> **WORK TASK**
In full and without deviation, reproduce the records that follow.
---------- DATASET ENTRIES ----------
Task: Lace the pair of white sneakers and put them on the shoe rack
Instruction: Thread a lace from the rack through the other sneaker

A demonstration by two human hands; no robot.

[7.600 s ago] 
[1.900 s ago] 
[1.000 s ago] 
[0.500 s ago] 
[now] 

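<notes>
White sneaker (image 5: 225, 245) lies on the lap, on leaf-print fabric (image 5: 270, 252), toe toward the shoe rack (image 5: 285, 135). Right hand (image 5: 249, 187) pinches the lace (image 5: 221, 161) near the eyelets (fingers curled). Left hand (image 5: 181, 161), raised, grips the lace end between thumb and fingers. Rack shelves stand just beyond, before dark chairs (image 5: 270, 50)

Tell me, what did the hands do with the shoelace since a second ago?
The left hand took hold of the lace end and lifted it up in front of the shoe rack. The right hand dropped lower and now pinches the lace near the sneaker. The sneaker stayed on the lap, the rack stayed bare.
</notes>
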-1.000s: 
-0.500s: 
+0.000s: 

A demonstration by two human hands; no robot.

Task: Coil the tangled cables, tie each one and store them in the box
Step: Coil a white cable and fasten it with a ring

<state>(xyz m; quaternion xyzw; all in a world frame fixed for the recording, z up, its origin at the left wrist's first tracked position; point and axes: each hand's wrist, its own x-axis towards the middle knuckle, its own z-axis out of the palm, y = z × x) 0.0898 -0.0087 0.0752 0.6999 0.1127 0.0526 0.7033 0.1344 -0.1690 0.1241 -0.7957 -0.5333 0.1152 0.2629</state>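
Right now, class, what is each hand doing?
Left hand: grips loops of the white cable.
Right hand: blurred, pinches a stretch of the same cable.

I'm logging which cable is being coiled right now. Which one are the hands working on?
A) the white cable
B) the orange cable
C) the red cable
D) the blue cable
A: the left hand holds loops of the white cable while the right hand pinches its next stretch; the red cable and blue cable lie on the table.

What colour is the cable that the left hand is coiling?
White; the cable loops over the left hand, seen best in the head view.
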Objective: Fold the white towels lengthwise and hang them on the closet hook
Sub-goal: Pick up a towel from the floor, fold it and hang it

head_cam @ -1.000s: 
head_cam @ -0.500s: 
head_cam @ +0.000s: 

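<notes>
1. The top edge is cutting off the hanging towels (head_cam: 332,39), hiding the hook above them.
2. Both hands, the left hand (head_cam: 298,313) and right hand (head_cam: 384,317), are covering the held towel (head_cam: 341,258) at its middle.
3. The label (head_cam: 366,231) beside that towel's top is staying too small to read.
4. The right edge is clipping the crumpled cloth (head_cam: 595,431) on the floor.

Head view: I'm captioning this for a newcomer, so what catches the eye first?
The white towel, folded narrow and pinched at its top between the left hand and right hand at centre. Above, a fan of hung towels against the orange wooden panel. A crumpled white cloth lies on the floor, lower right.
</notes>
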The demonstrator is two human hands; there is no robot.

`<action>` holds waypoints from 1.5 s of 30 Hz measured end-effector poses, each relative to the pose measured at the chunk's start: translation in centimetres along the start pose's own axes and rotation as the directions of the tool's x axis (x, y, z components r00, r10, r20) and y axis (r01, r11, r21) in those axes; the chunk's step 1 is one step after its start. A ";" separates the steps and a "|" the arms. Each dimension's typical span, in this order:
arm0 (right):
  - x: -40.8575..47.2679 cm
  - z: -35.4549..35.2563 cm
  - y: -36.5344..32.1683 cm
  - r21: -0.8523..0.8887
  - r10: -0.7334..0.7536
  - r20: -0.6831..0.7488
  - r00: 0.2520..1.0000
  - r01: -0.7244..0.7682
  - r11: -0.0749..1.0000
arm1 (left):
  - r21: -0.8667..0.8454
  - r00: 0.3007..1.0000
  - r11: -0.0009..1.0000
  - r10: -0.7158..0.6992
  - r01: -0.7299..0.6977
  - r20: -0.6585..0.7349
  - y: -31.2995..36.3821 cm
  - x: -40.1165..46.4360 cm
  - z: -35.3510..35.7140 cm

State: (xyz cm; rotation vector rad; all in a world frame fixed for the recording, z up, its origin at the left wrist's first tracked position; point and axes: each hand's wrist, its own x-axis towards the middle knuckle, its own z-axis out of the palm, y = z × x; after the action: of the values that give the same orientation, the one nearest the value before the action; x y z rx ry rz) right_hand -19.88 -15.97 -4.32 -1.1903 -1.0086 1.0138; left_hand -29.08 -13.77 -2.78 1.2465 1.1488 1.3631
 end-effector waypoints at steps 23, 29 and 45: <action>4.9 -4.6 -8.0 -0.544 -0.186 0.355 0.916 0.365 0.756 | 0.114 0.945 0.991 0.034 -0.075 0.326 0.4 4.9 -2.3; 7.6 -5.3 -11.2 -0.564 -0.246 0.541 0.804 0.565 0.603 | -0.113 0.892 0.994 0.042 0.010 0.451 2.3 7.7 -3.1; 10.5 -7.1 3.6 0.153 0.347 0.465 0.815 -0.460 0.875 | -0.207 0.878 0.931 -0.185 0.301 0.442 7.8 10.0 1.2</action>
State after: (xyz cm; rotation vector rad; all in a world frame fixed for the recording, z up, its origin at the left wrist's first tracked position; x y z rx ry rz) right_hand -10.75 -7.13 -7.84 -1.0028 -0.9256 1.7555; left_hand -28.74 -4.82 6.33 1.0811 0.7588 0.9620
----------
> **RESPONSE**
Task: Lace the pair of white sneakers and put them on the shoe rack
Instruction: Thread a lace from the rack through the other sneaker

A demonstration by two human hands; no robot.

[7.600 s ago] 
[1.900 s ago] 
[1.000 s ago] 
[0.500 s ago] 
[now] 

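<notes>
White sneaker (image 5: 225, 245) lies on the lap, on leaf-print fabric (image 5: 270, 252), toe toward the shoe rack (image 5: 285, 135). Right hand (image 5: 249, 187) pinches the lace (image 5: 221, 161) near the eyelets (fingers curled). Left hand (image 5: 181, 161), raised, grips the lace end between thumb and fingers. Rack shelves stand just beyond, before dark chairs (image 5: 270, 50)

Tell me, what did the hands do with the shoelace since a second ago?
The left hand took hold of the lace end and lifted it up in front of the shoe rack. The right hand dropped lower and now pinches the lace near the sneaker. The sneaker stayed on the lap, the rack stayed bare.
</notes>
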-1.000s: 
-0.500s: 
+0.000s: 

A demonstration by two human hands; no robot.

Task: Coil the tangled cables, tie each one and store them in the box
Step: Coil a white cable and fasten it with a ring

<state>(xyz m; quaternion xyzw; all in a world frame fixed for the recording, z up, its origin at the left wrist's first tracked position; point and axes: each hand's wrist, its own x-axis towards the middle knuckle, its own z-axis out of the palm, y = z × x) 0.0898 -0.0087 0.0752 0.6999 0.1127 0.0526 0.7033 0.1344 -0.1690 0.1241 -0.7957 -0.5333 0.1152 0.2629</state>
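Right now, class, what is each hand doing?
Left hand: grips loops of the white cable.
Right hand: blurred, pinches a stretch of the same cable.

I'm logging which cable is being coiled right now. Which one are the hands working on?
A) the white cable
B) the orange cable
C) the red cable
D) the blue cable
A: the left hand holds loops of the white cable while the right hand pinches its next stretch; the red cable and blue cable lie on the table.

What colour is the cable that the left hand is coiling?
White; the cable loops over the left hand, seen best in the head view.
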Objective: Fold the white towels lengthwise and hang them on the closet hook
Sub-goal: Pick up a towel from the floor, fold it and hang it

head_cam @ -1.000s: 
head_cam @ -0.500s: 
head_cam @ +0.000s: 

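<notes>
1. The top edge is cutting off the hanging towels (head_cam: 332,39), hiding the hook above them.
2. Both hands, the left hand (head_cam: 298,313) and right hand (head_cam: 384,317), are covering the held towel (head_cam: 341,258) at its middle.
3. The label (head_cam: 366,231) beside that towel's top is staying too small to read.
4. The right edge is clipping the crumpled cloth (head_cam: 595,431) on the floor.

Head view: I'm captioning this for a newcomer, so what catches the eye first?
The white towel, folded narrow and pinched at its top between the left hand and right hand at centre. Above, a fan of hung towels against the orange wooden panel. A crumpled white cloth lies on the floor, lower right.
</notes>
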The demonstrator is two human hands; there is no robot.

`<action>` holds waypoints from 1.5 s of 30 Hz measured end-effector poses, each relative to the pose measured at the chunk's start: translation in centimetres along the start pose's own axes and rotation as the directions of the tool's x axis (x, y, z components r00, r10, r20) and y axis (r01, r11, r21) in those axes; the chunk's step 1 is one step after its start. A ";" separates the steps and a "|" the arms. Each dimension's typical span, in this order:
arm0 (right):
  - x: -40.8575..47.2679 cm
  - z: -35.4549..35.2563 cm
  - y: -36.5344..32.1683 cm
  - r21: -0.8523..0.8887
  - r10: -0.7334..0.7536
  - r20: -0.6831..0.7488
  - r00: 0.2520..1.0000
  - r01: -0.7244..0.7682
  - r11: -0.0749..1.0000
arm1 (left):
  - r21: -0.8667..0.8454
  - r00: 0.3007..1.0000
  - r11: -0.0009..1.0000
  - r10: -0.7158..0.6992
  - r01: -0.7299..0.6977
  - r20: -0.6585..0.7349
  - y: -31.2995..36.3821 cm
  - x: -40.1165..46.4360 cm
  - z: -35.3510..35.7140 cm

State: (xyz cm; rotation vector rad; all in a world frame fixed for the recording, z up, its origin at the left wrist's first tracked position; point and axes: each hand's wrist, its own x-axis towards the middle knuckle, its own z-axis out of the palm, y = z × x; after the action: of the values that give the same orientation, the one nearest the value before the action; x y z rx ry rz) right_hand -19.88 -15.97 -4.32 -1.1903 -1.0086 1.0138; left_hand -29.08 -13.77 -2.78 1.2465 1.1488 1.3631
 end-effector waypoints at steps 23, 29 and 45: <action>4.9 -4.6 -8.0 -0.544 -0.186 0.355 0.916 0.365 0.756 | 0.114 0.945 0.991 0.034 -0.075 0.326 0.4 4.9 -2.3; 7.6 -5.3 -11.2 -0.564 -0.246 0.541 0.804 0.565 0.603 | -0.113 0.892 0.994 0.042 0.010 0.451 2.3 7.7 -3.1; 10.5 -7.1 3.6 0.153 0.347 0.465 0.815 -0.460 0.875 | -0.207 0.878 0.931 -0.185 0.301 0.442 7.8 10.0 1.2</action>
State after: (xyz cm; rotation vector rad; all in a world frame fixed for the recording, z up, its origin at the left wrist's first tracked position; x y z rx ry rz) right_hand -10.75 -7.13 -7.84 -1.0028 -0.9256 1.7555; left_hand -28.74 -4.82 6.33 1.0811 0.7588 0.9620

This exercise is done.